Под ногтями запеклась кровь. Ее уже не смыть. Даже стеклоочистителем. Не взять руль, не быть пленником.
Рыжов достал шило и воткнул мне в плечо. Поезда поползли из-под кровати и, гремя, устремились вдаль, в туман.
16
Когда я очнулся, медсестра вызвала в палату Рыжова.
– Максим Алексеевич, рад видеть вас в сознании, – сказал психолог. – Мы две недели сражались за вашу жизнь.
Я с трудом приподнялся на локте:
– Две недели?
– Август Анатольевич в курсе, – успокоил Рыжов. – Подниметесь на ноги, и отправим вас домой.
– А паспорт?
– Нашелся.
– Где?
– В гостинице. Не забивайте голову мыслями. Вы слишком слабы.
Справа ждала своего часа капельница с физраствором. Меня неумолимо тянуло в сон. Сражались за вашу жизнь? Не думал, что на грани жизни и смерти человека преследуют галлюцинации.
Через день я съел две порции пшенки и окреп настолько, что Рыжов пригласил меня в кабинет. Он заботливо подвинул мне стул, а сам почему-то занял кресло врача.
Половину стола занимала клавиатура и громадный монитор родом из прошлого века. Также внимание привлекали толстая папка в черном переплете, деревянные счеты с костяшками и бюстик Ленина. В остальном убранство кабинета не отличалось замысловатостью: шкаф с архивом, кушетка, раковина, настенный календарь.
Предполагалось, что Рыжов выдаст нечто из серии «Вы заставили нас поволноваться, Максим Алексеевич». Вместо этого психолог раскрыл папку с историей болезни, взял ручку и принялся строчить. Наверное, подглядел прием у следователей из кино.
– Август Анатольевич передавал что-нибудь? – поинтересовался я.
– Его тревожит ваше состояние, – сказал Рыжов. – Он считает, что вам надо отдохнуть и набраться сил.
– Лишнее. Я быстро восстановлюсь.
– Не уверен.
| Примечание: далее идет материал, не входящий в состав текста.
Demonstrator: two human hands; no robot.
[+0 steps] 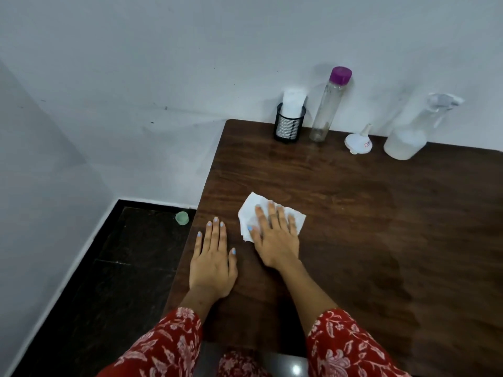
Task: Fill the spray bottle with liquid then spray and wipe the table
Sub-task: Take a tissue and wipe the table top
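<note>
Under right hand (275, 235), flat tissue (251, 213)

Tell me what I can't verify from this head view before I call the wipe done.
- Table: right and near parts cut off by the frame edges.
- Tissue: much of it hidden under the right hand.
- Spray bottle: liquid level unclear through its cloudy wall.
- Funnel: label too small to read.
- Mesh cup: contents partly hidden by its wall.

table (353, 213) dark brown woodgrain | tissue (251, 210) white | bottle cap (340, 74) purple | sleeves (351, 346) red — white floral
</note>
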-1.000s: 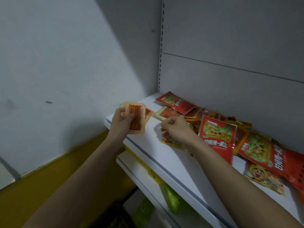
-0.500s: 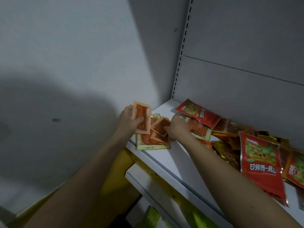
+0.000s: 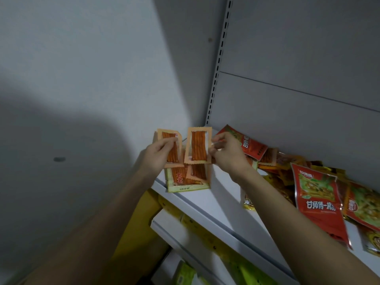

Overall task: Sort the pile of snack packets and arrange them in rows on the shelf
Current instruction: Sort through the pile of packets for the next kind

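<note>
Nearest the camera, two bare forearms reach up from the lower edge toward the corner of a white metal shelf [image 3: 218, 204]. Below it, a lower white shelf [image 3: 176, 233] carries yellow-green packets, too dim to make out.

The left hand [image 3: 158, 155] pinches a small orange-bordered packet of red-brown spicy strips [image 3: 171, 151], thumb across its front and fingers behind; the packet stands upright above the shelf's left end. Just to its right, almost touching it, the right hand [image 3: 226, 153] pinches a second, matching orange-bordered strip packet [image 3: 198, 148] by its right edge, also upright and clear of the shelf.

Directly beneath both held packets, a green-edged strip packet [image 3: 181, 182] lies flat on the shelf with another small orange packet [image 3: 198, 171] overlapping it.

To the right and further along, a loose pile of snack packets [image 3: 287, 171] spreads over the shelf: large red packets with green pictures [image 3: 316, 202] and gold ones among them.

Behind stands the grey back panel [image 3: 298, 68], with a slotted upright [image 3: 220, 58] in the corner beside the plain wall [image 3: 82, 79].
</note>
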Available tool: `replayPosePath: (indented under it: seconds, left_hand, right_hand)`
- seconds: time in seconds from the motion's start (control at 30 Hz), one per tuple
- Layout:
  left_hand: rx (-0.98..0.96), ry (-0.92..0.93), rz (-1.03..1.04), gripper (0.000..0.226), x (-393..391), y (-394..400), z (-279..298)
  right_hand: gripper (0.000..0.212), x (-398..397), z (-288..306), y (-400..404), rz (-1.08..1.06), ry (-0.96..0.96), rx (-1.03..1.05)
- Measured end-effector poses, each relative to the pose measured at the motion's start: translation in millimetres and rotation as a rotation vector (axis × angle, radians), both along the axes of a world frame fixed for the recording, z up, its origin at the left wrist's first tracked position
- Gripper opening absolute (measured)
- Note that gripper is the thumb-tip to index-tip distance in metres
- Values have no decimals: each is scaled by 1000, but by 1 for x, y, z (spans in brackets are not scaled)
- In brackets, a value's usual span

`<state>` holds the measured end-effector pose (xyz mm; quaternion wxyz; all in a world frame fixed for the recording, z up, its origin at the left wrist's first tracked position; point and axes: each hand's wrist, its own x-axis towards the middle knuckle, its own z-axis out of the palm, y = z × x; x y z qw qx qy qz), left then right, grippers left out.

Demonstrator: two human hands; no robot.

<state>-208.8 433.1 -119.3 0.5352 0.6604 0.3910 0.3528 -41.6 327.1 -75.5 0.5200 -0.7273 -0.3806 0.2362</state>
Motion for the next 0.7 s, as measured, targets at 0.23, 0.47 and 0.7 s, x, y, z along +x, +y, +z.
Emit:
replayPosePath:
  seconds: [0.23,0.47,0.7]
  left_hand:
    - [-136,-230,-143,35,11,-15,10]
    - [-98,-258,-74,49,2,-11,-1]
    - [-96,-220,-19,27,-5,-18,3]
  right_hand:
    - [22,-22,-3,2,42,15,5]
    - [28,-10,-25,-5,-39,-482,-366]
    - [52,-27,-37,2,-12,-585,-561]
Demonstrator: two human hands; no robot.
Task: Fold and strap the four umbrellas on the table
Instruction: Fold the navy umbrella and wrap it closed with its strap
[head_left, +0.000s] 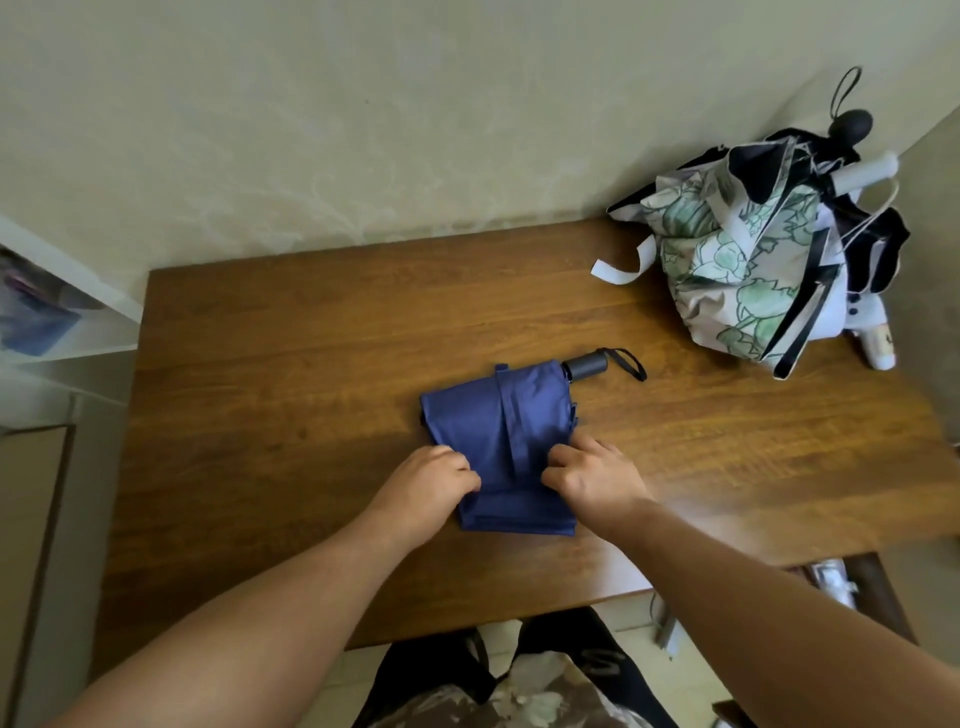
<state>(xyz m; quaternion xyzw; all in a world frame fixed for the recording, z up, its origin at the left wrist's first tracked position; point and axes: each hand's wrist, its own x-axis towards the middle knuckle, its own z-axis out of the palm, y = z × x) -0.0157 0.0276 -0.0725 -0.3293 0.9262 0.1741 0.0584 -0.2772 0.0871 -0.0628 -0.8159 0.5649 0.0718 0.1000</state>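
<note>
Fingers of the left hand (436, 480) and right hand (589, 475) curled and pinched the near fabric of the blue umbrella (501, 441) at centre frame on the table (291, 374); other umbrellas (753, 260) were heaped upper right.

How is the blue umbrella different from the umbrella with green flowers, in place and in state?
The blue umbrella lies flat in the middle of the table, its cloth smoothed into neat folds; the flowered umbrella sits bunched and loose at the far right corner, in a pile with others. Both hands, left hand and right hand, pinch the blue umbrella; nothing touches the flowered one. Both are collapsed, and neither is strapped shut.
</note>
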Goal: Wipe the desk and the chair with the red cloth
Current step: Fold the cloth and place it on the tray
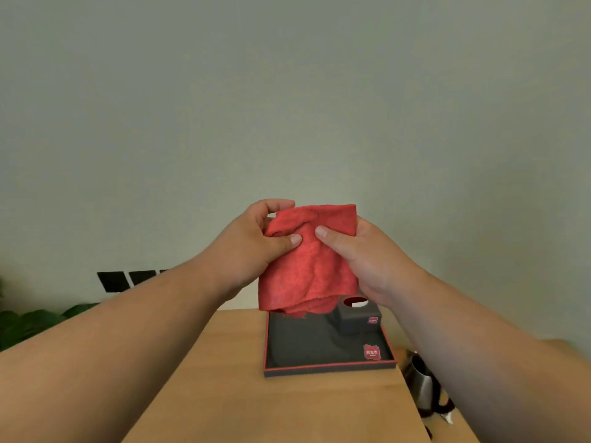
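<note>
The red cloth (307, 266) hangs bunched in the air above the wooden desk (243, 394), held up at chest height. My left hand (252, 244) pinches its upper left part between thumb and fingers. My right hand (361, 254) grips its upper right part, thumb pressed on the front. The cloth's lower folds dangle just over the back of a dark tray. No chair is in view.
A dark tray with a red rim (329, 367) lies on the desk's far side, with a small dark tissue box (358, 318) in its back right corner. A metal kettle (422, 385) stands to the right. Green leaves (28, 318) and black wall sockets (128, 280) are at left.
</note>
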The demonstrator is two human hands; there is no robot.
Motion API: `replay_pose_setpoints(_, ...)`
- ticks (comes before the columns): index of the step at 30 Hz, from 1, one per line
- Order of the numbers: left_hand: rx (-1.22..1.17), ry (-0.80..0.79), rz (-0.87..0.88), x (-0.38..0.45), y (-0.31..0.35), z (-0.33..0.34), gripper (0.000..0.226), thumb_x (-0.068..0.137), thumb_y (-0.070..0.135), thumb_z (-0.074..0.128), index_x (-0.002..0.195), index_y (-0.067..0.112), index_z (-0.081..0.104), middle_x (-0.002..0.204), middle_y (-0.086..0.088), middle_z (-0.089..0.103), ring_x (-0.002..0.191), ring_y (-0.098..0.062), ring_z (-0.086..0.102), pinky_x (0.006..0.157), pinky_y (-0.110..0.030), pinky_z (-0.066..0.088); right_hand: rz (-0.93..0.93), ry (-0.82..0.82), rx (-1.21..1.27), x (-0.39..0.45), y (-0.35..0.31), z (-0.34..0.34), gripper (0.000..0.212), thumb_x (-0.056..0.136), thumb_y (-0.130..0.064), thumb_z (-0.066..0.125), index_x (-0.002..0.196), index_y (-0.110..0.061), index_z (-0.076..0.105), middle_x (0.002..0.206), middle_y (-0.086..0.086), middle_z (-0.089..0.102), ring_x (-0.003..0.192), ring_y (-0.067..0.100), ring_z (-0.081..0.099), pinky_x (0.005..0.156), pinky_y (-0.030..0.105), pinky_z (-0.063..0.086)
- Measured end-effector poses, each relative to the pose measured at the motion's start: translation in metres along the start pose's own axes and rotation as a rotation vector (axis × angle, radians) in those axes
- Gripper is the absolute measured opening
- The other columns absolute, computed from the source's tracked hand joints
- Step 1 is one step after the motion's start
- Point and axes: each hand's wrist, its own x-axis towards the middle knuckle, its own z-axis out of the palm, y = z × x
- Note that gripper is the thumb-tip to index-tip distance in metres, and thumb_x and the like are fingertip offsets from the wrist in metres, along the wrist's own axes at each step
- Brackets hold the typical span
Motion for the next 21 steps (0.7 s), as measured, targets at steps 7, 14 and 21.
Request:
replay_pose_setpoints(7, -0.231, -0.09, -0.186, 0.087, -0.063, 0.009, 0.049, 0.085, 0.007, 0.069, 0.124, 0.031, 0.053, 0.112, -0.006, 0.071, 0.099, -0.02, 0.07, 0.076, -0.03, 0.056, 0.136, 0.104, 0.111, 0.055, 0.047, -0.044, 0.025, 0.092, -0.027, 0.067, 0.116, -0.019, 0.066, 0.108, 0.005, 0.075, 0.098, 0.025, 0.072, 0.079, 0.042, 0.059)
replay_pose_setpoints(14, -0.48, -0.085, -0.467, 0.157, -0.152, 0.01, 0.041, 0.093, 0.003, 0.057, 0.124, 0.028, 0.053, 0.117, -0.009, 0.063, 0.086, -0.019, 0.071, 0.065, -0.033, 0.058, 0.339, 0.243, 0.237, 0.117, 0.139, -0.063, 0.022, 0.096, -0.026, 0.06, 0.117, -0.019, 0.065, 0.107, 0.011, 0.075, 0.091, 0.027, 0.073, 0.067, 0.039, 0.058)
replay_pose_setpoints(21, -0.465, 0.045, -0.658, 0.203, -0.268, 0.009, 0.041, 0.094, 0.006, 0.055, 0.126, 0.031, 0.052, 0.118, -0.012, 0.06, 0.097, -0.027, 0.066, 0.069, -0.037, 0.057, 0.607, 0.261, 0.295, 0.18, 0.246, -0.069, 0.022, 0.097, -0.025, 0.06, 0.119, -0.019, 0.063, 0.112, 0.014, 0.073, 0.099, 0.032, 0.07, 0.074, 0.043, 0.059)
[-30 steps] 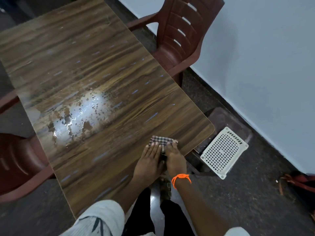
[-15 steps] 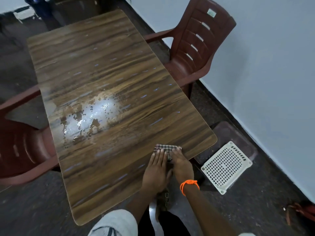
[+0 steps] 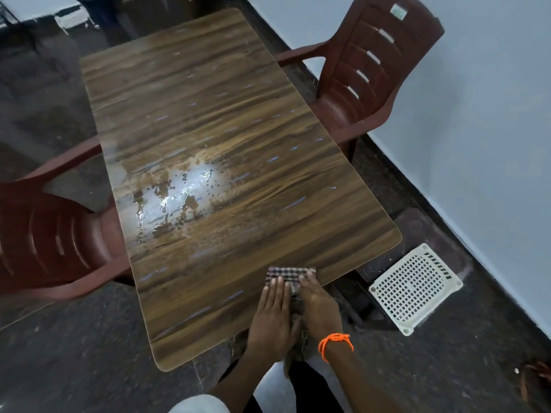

У нас есть основания подозревать у вас серьезные отклонения.
Психолог пробежался глазами по первой странице истории болезни и поднял взгляд:
– Итак, Лесничин Максим Алексеевич, тридцать два года. Отец – русский, мать – эрзянка. Родился в городе Рузаевка, Республика Мордовия, прописан в Москве. Детские травмы отсутствуют.
– Что за?.. – возмутился я.
– Налицо когнитивные и физические проблемы, – продолжил Рыжов как ни в чем не бывало. – Сниженное настроение, утрата способности получать удовольствие, ухудшение памяти и координации, расстройство сна и аппетита. Все эти симптомы, в совокупности наблюдаемые в течение трех лет, позволяют безошибочно установить диагноз – дистимия.
– По-моему, это розыгрыш, – сказал я. – Где здесь врач?
– Я врач.
– Имею в виду настоящего врача. Который принимает пациентов, назначает им лечение. Ну, который курировал меня, пока я был в отключке.
Рыжов покачал головой и произнес мягко:
– Я курировал вас, дорогой Максим Алексеевич.
– Так. – Я осекся. – Мы же в больнице?